ADVANCED DATABASE MANAGEMENT SYSTEMS
RESEARCH METHODS
This course is designed to be a background pass to graduate studies. The ability to formulate a research question, finding the data relevant to research questions, analyze those data, and presentation of research findings are skills that will be acquired through this course. Scientific thinking skills and methods of research, using library and online archives, experimental design, and presenting quantitative data are modules covered within the scope of this course. Scientific communication, writing research proposals, scientific reporting and thesis writing are also supported. Conference presentations, time management in research projects, ethical issues, plagiarism and skills of working in a group and networking are also highlighted throughout the semester.
EXPERT SYSTEMS
This course is intended to explain the state art of the expert system technology. Based on the main concepts, students will learn the components of expert systems. The students will learn knowledge acquisition and validation. Moreover, they will learn different techniques of knowledge representation and the related programming languages and tools. Students will learn also the inference processes, explanation and reasoning under uncertainty. The course examines the importance of expert systems as management information systems and its role in management. After the successful completion of the course students will be able to discuss and use the expert system in different aspects of the organization and evaluate its impact on the organizational effectiveness.
HUMAN RESOURCE MANAGEMENT
Managing human capital in the new economy is a challenge all business professionals face. This course addresses that challenge by retaining its unique orientation to overall practicality and real-world application incorporating technology, teams and virtual learning methods. Practical tips and suggestions provide effective ways of dealing with problems in communication, leadership, discipline, performance appraisal, labor relations, and compensation administration.

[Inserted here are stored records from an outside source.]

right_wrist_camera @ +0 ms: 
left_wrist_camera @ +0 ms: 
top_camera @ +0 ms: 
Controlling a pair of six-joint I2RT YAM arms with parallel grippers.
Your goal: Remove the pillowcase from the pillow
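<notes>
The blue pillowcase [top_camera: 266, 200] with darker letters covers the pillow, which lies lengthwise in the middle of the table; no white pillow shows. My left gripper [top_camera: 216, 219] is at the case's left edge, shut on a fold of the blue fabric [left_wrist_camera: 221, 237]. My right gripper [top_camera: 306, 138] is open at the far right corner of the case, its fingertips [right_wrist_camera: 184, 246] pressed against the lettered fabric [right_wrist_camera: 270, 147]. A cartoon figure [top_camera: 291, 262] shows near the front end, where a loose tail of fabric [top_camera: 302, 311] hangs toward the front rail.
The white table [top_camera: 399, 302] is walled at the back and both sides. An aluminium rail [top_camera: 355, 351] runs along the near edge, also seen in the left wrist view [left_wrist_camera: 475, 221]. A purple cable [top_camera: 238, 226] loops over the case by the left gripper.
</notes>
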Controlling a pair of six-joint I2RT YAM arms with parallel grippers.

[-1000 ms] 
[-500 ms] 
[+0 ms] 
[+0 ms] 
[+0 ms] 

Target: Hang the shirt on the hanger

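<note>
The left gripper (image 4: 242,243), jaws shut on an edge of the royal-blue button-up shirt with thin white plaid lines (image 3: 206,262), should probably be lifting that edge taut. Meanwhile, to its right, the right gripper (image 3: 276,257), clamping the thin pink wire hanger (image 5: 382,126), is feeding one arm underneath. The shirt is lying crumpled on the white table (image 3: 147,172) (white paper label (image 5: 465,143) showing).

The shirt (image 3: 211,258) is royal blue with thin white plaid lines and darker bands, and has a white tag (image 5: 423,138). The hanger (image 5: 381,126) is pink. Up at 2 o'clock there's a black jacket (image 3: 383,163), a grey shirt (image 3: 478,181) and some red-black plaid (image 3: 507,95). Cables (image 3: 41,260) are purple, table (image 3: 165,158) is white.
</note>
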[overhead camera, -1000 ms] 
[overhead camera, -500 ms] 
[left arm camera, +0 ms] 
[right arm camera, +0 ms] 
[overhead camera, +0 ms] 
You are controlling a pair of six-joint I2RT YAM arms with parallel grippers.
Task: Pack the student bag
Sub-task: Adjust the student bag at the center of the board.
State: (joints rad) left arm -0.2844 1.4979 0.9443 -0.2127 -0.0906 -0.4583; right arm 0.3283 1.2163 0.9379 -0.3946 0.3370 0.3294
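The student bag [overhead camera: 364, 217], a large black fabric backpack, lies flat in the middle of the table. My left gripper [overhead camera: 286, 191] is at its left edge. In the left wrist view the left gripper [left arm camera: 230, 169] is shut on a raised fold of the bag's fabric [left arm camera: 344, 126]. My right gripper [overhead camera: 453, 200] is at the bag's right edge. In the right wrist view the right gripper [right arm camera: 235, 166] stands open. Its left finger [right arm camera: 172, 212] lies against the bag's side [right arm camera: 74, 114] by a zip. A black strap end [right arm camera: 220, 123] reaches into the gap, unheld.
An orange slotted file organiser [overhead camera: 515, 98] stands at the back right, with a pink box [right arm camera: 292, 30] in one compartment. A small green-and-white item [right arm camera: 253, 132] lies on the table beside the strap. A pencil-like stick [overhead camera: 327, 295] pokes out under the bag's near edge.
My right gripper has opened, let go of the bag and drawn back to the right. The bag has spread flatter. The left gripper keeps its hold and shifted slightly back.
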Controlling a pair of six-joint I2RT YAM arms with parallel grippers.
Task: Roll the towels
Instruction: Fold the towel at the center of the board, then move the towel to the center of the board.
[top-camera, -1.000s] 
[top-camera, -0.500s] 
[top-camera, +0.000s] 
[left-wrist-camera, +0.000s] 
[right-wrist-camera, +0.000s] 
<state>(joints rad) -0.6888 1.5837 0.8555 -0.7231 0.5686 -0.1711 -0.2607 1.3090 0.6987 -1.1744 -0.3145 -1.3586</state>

BIG DATA MANAGEMENT AND ANALYSIS
This course provides a comprehensive definition of “Big Data” and the machine learning approaches for managing and processing them. With storage and computational power getting significantly cheaper and faster, big data sets are increasingly available and the need for machine learning approaches for handling big data becomes more significant. In this course, big data harvesting and manipulating methods, supervised and unsupervised machine learning techniques (especially artificial neural network), text data analysis and cloud computing are covered. By completion of this course, students will gain the ability to harvest big data from the web and process them by using supervised and unsupervised neural networks.
PERFORMANCE EVALUATION OF COMPUTER NETWORKS
IT IN HUMAN RESOURCE MANAGEMENT
TOTAL QUALITY MANAGEMENT
Total Quality Management (TQM) is a comprehensive and fundamental quality policy that aims continuous improvement. This course focuses on total quality concepts and total quality approach for decision making. In addition to presenting various Total Quality Management concepts and quality improvement tools, importance of customer focus, team formation and problem solving are also underlined. The key actions that highlights importance of quality through planning, design and control are discussed. Up-to-date quality standards and award models are discussed and criticized using real life cases. Aim of the course is to give total quality concept to the students. Also the course explains total quality management decision methods.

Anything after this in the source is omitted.